Small Business Advertising
Advertising My Business
If your business could use a boost, maybe it's time to ramp up your marketing efforts. But before you do anything else, you need to consider a few key points about the age-old problem of "advertising my business".
Most business owners have accepted the fact that advertising and revenue are two sides of the same coin.
If you don't advertise your business, you won't get the traffic (physical or virtual) that you need to sustain a profitable business enterprise.
But the concept of "advertising my business" involves a lot more than slapping your name and address on a couple of signs. Effective advertising is both an art and a science. Although it has creative elements, successful ad campaigns rely on a comprehensive advertising strategy and proven ad techniques.

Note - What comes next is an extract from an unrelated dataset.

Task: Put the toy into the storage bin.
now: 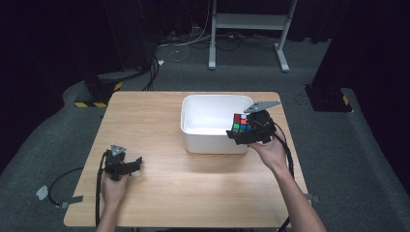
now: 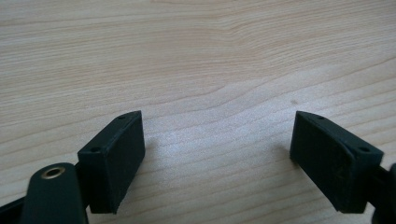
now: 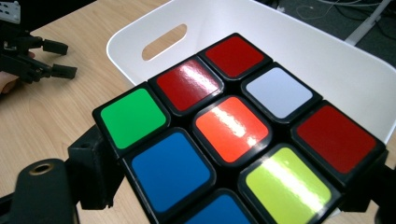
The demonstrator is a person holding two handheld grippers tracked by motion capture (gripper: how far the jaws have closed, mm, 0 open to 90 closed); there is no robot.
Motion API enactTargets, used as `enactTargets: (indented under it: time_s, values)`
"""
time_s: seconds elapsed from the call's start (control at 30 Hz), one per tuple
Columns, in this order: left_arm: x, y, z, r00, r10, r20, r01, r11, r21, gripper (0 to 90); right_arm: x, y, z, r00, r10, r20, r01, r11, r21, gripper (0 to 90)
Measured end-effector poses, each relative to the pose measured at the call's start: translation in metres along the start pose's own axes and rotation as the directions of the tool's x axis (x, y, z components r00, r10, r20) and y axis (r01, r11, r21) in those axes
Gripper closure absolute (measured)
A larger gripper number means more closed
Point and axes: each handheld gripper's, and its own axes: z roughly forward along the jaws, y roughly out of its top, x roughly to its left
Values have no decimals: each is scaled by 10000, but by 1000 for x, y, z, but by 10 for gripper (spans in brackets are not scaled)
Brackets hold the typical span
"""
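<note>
Your right gripper [image 1: 243, 129] clamps the puzzle cube [image 1: 242, 123] between its 2 jaws, poised over the white bin's [image 1: 191, 129] near-right rim (cavity just ahead). Your left gripper [image 1: 131, 164] rests wide apart and unladen on the table [image 1: 145, 121], well away.

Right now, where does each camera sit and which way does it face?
High view: above the person's side, looking forward and down on the table, white bin, both forearms and claws.
Left gripper view: rides the left claw, facing bare tabletop between its open jaws.
Right gripper view: rides the right claw, facing the puzzle cube it grips over the bin.
Shared: the high and right gripper views both show cube, bin, left claw.
</note>
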Motion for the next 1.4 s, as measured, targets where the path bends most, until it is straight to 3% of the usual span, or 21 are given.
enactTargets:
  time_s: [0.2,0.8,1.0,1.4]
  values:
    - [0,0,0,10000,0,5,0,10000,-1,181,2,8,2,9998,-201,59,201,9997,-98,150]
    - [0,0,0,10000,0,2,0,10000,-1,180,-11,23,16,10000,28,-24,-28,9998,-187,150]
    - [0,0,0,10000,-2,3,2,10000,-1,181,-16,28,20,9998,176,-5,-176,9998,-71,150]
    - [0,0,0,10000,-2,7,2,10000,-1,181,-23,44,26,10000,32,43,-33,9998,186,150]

Whether you're looking at a simple print ad in the local newspaper or a series of sophisticated Internet ads, the basic advertising principles remain the same. Here's what we think are the most important concepts to integrate into all of your business advertising efforts.
- Focus your message. The best advertising vehicles are focused around a single, consistent message. There are a lot of things you want the public to know about your business and your products. But unless you can condense your message down to a few words, the return on your investment will be disappointing, at best.
- Back up your claims. It's fine to make outrageous claims in your advertising. But if you make a claim, you have to be prepared to back it up with solid facts. Today's consumers can spot unsubstantiated statements from a mile away, so you'll need to dispel their skepticism with reliable research and other supports.
- Develop a strategy. Random advertising is only slightly more effective than flushing your money down the drain. You'll get the most impact from advertising that has been coordinated with a comprehensive strategy to target specific market segments and products.
- Be creative. Advertising your business can be a lot of fun, especially if you solicit the creative input of employees and your executive team. Your ads have to be creative to compete for your customers' attention - but don't use that as an excuse to go overboard. If you put creativity above content, your message will get lost in the shuffle.
- Offer simple responses. Every successful ad invites a response from the viewer or hearer. Your job is to make it as easy as possible for the customer to respond to your ad with a phone call, a store visit or an online action.